PROMPT. In the records below, find the line with "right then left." and the line with "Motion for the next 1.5"; return exactly those lines and every line between them.

GIVEN DATA.
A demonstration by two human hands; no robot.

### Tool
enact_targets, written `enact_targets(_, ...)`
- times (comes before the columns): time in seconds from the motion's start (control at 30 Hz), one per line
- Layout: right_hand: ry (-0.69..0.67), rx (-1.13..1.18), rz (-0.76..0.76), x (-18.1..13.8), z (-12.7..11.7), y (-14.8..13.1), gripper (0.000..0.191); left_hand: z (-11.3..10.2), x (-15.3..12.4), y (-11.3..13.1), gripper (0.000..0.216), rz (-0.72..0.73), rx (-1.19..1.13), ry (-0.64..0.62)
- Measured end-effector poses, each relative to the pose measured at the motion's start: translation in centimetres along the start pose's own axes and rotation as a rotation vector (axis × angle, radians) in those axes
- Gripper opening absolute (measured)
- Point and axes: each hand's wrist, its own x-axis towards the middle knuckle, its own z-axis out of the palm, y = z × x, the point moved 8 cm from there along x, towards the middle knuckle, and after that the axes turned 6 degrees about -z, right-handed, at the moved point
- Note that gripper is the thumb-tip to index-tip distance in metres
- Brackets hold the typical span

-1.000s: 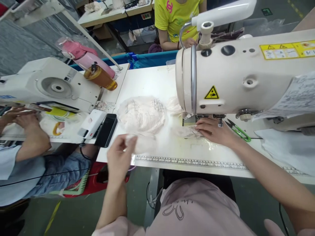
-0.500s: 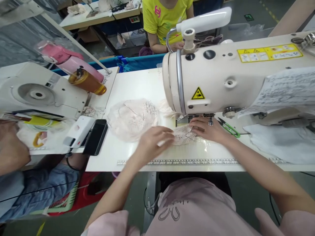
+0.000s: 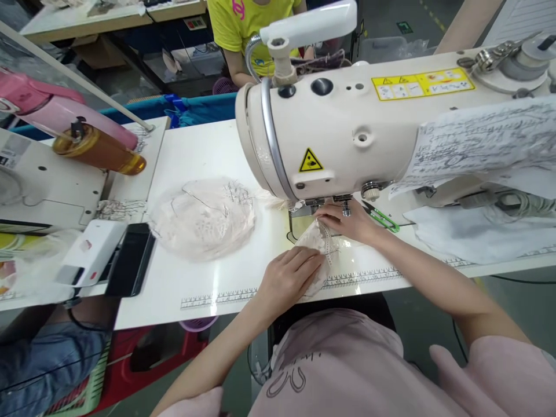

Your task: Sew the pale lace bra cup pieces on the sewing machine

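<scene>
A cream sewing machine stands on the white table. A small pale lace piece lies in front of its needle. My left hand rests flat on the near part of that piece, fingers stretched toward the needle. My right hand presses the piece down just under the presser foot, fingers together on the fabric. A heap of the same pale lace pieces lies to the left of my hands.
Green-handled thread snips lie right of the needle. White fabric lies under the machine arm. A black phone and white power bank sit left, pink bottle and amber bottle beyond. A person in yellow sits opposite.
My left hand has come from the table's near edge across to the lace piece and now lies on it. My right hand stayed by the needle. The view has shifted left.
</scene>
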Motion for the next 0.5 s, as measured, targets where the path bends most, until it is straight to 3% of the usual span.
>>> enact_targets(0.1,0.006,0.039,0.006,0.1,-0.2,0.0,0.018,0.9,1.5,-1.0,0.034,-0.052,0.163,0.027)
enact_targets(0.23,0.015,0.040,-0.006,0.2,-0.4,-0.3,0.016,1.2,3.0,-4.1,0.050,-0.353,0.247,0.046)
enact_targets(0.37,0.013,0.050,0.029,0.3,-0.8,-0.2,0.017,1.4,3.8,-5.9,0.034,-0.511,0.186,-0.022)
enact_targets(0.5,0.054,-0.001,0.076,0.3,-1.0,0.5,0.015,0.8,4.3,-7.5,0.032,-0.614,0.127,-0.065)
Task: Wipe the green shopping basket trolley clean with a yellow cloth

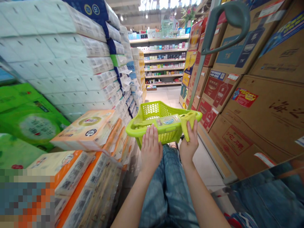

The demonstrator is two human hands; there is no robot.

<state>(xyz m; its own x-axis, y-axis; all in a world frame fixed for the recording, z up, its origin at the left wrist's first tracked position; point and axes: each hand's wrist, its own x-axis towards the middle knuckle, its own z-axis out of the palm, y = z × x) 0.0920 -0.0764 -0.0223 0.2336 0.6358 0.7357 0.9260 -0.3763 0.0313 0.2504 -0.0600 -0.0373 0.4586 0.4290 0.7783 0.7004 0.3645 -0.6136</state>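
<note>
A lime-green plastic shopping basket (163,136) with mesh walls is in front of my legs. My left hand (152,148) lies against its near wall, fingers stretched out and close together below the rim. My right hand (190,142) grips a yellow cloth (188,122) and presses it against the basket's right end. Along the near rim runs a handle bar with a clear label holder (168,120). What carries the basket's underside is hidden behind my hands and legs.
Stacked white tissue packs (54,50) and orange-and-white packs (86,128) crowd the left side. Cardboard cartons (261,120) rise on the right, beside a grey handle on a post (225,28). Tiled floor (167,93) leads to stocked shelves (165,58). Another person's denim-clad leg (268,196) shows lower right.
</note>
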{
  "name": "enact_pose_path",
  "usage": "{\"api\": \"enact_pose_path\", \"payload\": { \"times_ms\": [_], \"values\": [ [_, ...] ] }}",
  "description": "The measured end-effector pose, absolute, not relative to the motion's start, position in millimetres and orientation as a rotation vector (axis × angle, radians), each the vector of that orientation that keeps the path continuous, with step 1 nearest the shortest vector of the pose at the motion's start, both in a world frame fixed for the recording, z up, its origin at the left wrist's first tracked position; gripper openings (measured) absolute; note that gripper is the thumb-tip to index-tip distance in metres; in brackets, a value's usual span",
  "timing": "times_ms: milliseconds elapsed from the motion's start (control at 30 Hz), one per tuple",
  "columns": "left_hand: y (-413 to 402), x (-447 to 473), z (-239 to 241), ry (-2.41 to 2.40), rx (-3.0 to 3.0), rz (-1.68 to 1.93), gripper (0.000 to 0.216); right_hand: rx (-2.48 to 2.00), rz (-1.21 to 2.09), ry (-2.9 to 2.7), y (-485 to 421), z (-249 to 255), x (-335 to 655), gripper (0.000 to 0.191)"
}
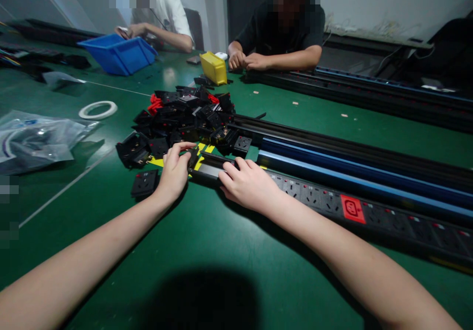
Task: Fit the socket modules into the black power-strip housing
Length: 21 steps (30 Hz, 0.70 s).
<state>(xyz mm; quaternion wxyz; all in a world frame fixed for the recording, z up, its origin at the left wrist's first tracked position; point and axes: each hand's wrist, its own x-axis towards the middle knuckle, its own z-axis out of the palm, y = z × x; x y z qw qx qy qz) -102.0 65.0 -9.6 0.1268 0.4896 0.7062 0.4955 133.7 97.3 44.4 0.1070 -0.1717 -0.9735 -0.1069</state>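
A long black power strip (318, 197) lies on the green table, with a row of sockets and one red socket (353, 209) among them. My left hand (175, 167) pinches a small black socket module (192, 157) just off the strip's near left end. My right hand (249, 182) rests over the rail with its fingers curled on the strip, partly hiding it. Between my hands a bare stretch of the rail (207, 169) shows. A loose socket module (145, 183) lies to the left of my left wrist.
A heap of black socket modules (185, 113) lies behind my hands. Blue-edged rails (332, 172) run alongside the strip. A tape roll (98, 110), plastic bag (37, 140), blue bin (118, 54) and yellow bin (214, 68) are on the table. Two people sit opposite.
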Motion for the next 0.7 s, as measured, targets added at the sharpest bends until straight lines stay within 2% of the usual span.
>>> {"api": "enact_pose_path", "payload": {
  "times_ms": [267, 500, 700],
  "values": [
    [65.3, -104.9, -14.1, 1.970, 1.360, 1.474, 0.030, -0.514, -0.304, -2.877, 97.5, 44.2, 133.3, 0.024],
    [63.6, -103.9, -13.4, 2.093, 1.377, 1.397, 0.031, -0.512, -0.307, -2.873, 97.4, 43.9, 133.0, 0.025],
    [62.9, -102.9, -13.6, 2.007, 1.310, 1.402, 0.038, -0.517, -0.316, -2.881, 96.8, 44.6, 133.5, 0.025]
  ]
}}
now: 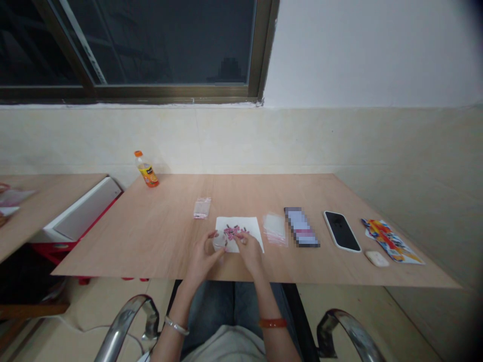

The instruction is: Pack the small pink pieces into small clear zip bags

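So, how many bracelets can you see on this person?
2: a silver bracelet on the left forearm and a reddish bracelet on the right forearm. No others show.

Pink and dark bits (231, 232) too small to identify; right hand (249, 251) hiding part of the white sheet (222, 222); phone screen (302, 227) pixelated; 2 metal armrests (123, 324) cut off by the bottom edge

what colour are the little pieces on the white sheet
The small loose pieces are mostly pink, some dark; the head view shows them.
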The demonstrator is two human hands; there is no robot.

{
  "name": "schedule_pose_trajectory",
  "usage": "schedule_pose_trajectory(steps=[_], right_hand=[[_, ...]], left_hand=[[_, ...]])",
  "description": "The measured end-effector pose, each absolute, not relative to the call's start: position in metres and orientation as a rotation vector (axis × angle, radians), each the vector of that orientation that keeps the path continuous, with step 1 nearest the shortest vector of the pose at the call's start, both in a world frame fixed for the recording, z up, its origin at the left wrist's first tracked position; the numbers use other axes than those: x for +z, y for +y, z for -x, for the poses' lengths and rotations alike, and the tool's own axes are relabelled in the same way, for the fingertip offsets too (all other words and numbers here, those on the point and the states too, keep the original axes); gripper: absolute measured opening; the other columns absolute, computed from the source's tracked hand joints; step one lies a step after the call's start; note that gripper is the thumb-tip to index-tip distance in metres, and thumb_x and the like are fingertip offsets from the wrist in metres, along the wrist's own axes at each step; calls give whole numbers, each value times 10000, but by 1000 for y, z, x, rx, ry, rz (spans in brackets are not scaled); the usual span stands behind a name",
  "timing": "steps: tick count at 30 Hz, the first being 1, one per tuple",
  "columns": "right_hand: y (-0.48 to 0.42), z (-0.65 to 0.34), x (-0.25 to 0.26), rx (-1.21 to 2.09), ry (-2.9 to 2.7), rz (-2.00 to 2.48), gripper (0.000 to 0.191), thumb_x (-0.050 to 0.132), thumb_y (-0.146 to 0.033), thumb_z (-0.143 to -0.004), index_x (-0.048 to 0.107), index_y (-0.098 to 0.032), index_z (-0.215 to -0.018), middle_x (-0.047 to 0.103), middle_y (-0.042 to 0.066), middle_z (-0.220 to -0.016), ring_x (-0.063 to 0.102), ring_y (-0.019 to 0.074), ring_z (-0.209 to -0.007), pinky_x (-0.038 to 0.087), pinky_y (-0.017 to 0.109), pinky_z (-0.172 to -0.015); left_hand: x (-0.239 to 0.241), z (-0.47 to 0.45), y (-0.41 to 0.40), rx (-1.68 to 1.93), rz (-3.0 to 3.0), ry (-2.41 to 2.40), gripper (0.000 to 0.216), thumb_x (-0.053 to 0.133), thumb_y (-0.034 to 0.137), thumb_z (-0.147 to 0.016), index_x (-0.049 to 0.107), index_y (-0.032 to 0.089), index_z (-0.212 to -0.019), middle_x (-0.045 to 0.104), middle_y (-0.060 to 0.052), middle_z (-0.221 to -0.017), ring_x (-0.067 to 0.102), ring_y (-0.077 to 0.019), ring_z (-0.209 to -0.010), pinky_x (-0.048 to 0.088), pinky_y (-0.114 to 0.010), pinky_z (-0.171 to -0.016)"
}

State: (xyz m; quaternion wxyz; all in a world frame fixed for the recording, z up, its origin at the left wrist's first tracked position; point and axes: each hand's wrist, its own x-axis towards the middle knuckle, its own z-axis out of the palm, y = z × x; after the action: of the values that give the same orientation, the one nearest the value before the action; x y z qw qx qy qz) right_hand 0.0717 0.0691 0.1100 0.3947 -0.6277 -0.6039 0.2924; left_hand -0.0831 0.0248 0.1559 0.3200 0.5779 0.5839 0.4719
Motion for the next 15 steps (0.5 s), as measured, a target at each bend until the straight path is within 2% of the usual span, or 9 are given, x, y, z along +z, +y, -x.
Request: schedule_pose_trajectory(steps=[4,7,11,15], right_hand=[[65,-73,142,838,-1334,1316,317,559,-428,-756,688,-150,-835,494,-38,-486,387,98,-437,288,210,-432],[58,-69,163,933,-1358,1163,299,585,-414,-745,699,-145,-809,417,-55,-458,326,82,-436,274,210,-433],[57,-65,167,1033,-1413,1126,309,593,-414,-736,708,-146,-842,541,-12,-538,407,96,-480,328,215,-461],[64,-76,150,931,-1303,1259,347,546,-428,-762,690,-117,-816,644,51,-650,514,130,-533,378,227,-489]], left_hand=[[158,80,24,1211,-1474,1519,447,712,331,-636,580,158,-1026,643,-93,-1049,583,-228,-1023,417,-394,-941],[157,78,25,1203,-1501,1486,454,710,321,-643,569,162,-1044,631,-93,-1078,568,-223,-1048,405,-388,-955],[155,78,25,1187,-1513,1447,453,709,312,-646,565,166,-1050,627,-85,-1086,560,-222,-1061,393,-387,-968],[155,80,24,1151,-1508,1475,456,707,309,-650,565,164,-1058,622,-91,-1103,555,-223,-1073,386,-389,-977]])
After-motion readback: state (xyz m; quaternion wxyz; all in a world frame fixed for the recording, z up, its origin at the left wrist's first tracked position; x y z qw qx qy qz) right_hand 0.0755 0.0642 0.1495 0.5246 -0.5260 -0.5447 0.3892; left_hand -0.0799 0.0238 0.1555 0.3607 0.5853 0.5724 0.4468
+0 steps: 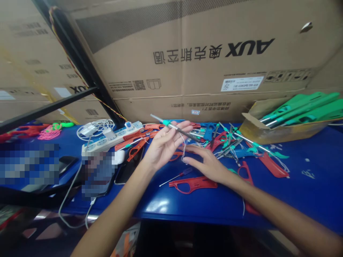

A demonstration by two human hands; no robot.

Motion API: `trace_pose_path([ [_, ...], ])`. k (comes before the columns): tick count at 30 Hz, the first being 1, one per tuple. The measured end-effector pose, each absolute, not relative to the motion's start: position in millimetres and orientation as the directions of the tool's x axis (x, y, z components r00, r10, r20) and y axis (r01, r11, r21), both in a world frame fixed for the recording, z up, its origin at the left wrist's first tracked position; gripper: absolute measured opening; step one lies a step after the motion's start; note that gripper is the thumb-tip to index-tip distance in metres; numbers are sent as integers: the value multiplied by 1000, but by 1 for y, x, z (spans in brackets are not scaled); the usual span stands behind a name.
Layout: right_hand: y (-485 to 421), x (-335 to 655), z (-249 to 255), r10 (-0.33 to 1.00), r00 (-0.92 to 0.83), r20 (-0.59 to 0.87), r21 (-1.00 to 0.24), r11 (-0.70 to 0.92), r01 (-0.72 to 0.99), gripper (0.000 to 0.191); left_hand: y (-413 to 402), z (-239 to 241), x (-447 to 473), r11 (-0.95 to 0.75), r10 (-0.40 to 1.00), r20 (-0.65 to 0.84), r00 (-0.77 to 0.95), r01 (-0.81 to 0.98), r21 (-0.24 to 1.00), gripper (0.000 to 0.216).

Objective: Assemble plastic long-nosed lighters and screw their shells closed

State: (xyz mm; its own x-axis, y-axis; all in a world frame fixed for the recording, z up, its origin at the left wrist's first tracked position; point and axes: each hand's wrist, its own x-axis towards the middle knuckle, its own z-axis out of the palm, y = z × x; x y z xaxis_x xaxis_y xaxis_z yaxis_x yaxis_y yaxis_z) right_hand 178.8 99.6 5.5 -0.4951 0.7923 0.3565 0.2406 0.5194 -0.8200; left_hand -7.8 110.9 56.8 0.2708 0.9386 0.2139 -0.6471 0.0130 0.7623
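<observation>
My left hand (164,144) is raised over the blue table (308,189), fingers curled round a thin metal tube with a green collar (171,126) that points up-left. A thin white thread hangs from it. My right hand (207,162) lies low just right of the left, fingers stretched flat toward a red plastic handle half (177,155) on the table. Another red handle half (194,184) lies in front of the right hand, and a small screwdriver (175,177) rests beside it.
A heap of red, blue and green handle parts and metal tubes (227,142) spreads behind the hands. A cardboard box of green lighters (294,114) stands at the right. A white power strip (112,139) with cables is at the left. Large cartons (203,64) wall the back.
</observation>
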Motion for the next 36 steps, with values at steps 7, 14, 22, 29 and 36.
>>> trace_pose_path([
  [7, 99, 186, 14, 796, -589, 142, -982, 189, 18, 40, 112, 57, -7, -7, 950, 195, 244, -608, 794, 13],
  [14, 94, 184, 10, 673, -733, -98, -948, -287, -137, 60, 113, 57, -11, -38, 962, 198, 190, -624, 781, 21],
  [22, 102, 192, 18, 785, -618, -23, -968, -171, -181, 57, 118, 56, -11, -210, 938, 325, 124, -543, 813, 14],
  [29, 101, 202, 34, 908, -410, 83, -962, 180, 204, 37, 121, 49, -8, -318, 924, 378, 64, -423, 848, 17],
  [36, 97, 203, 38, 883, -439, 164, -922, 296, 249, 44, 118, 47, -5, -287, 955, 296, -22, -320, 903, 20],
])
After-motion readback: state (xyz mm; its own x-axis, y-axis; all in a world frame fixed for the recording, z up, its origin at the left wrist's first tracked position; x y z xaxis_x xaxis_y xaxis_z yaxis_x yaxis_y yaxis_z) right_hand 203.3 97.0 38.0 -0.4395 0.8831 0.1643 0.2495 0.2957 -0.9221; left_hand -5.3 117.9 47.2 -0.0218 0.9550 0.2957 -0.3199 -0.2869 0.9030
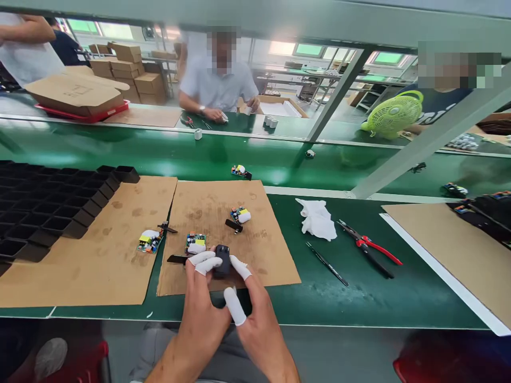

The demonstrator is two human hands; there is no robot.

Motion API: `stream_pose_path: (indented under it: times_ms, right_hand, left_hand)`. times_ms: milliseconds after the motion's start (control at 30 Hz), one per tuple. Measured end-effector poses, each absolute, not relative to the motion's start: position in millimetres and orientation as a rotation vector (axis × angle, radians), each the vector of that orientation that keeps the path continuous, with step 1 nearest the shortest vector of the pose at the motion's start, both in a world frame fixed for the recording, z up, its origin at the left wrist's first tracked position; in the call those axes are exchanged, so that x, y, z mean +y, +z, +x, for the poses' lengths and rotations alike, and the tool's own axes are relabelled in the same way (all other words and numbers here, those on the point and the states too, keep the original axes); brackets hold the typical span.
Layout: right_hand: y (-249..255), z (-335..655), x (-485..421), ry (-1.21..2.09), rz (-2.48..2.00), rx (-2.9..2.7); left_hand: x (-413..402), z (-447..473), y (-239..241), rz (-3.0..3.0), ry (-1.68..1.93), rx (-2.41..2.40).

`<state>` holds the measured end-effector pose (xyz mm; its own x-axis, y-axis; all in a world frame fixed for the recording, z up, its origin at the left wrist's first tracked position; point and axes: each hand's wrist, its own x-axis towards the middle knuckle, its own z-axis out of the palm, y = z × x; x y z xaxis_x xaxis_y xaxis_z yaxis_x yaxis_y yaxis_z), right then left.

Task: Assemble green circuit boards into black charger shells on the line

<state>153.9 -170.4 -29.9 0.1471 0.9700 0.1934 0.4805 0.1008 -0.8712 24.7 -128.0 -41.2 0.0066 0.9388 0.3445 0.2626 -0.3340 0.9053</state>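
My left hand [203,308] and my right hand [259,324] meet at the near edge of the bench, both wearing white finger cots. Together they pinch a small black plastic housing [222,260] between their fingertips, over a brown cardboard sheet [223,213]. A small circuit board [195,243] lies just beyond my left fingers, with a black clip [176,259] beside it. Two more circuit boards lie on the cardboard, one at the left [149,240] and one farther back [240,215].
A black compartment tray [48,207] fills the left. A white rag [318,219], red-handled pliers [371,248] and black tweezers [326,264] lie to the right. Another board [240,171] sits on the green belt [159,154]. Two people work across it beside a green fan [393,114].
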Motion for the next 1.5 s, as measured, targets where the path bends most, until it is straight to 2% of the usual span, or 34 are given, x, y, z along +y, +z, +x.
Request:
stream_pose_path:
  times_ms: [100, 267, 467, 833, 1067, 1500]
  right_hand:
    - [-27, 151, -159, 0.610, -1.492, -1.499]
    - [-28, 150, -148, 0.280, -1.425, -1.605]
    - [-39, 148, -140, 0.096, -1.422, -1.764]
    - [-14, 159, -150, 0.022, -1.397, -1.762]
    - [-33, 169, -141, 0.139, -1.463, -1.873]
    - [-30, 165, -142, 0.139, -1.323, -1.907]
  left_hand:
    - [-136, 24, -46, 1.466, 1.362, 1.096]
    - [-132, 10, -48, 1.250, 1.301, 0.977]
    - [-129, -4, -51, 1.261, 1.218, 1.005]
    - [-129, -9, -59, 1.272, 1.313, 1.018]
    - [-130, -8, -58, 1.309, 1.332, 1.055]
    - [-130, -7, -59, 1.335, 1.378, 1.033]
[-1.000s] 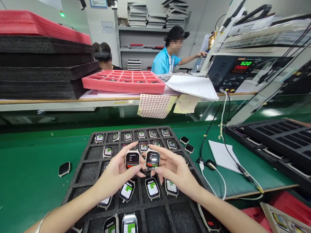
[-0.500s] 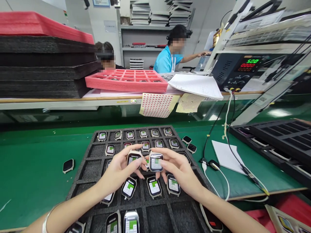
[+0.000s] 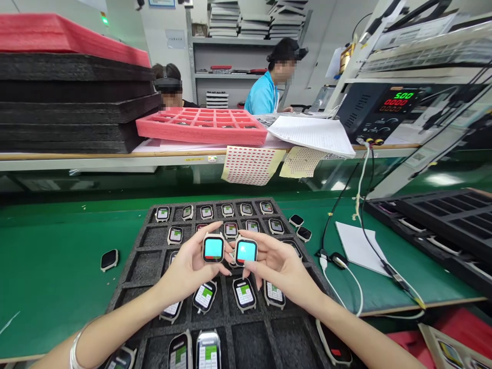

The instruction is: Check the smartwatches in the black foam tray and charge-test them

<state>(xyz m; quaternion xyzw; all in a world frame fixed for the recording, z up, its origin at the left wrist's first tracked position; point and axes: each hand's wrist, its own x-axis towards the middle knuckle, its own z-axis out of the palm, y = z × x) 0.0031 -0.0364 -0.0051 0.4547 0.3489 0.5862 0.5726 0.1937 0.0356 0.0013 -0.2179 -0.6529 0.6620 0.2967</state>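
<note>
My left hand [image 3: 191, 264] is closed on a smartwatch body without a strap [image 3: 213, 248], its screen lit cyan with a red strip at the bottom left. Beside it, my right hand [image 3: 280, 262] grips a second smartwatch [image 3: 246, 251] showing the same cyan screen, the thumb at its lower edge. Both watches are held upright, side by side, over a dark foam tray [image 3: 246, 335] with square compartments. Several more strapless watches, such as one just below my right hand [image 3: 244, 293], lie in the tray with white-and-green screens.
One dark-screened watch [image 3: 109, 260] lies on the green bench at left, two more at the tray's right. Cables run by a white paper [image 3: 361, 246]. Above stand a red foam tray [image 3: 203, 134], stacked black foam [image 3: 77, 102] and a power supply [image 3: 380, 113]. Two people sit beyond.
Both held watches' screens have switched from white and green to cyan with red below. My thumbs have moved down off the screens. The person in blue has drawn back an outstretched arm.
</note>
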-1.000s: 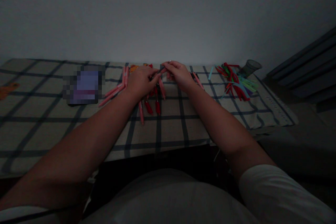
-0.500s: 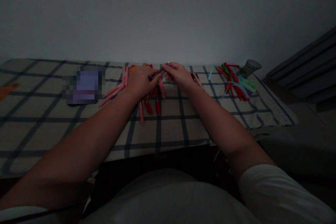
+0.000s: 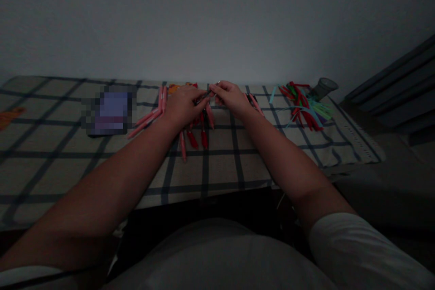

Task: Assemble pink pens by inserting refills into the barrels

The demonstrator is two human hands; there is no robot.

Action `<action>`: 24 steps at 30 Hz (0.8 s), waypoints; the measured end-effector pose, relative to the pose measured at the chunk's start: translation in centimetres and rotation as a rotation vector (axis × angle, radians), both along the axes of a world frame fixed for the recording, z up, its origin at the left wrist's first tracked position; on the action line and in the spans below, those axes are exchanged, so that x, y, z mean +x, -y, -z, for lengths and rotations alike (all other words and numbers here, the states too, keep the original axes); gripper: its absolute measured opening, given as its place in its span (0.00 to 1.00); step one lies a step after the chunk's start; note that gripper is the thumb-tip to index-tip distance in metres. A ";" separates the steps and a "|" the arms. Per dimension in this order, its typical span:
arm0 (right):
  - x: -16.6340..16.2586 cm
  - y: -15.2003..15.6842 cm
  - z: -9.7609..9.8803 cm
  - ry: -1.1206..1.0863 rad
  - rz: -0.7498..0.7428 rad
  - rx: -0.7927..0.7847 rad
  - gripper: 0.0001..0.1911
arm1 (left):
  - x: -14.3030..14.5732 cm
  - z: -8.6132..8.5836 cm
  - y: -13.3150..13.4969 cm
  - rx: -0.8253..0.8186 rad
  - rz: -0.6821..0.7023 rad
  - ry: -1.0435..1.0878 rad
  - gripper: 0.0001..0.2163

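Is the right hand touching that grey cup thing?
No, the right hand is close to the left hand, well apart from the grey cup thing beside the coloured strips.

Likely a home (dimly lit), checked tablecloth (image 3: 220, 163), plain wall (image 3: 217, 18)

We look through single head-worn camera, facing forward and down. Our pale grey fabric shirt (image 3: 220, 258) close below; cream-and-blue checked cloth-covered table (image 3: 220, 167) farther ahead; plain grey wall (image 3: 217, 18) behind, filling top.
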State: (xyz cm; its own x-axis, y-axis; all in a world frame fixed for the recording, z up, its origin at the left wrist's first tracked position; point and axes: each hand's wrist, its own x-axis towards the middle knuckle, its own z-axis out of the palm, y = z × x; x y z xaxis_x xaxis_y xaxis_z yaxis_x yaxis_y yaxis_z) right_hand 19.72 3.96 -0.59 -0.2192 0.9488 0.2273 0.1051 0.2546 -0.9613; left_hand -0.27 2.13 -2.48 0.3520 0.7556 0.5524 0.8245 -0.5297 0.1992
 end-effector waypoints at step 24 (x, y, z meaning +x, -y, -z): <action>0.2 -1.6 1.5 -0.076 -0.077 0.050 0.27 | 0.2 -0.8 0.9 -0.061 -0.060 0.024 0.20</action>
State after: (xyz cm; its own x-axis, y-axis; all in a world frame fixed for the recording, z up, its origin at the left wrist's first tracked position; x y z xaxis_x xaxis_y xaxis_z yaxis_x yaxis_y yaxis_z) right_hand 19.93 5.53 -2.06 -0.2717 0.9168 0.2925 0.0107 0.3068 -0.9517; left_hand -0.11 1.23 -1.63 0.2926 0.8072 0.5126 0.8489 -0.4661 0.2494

ANSWER BELOW.
`<state>` holds the measured end-effector pose (xyz mm; its own x-axis, y-axis; all in a world frame fixed for the recording, z up, its origin at the left wrist's first tracked position; point and axes: each hand's wrist, its own x-axis towards the middle knuckle, its own z-axis out of the palm, y = z × x; x y z xaxis_x xaxis_y xaxis_z yaxis_x yaxis_y yaxis_z), right then left.

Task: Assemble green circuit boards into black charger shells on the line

<state>153.9 -170.4 -29.9 0.1471 0.9700 0.1934 0.4805 0.1008 -0.8712 24.7 -128.0 -41.2 0.0066 0.9388 0.3445 0.2626 -0.3340 0.9053</state>
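My left hand [203,308] and my right hand [259,324] meet at the near edge of the bench, both wearing white finger cots. Together they pinch a small black plastic housing [222,260] between their fingertips, over a brown cardboard sheet [223,213]. A small circuit board [195,243] lies just beyond my left fingers, with a black clip [176,259] beside it. Two more circuit boards lie on the cardboard, one at the left [149,240] and one farther back [240,215].
A black compartment tray [48,207] fills the left. A white rag [318,219], red-handled pliers [371,248] and black tweezers [326,264] lie to the right. Another board [240,171] sits on the green belt [159,154]. Two people work across it beside a green fan [393,114].
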Motion for the next 1.5 s, as measured, targets where the path bends most, until it is straight to 2% of the usual span, or 34 are given, x, y, z along +y, +z, +x.

The exercise was answered in full.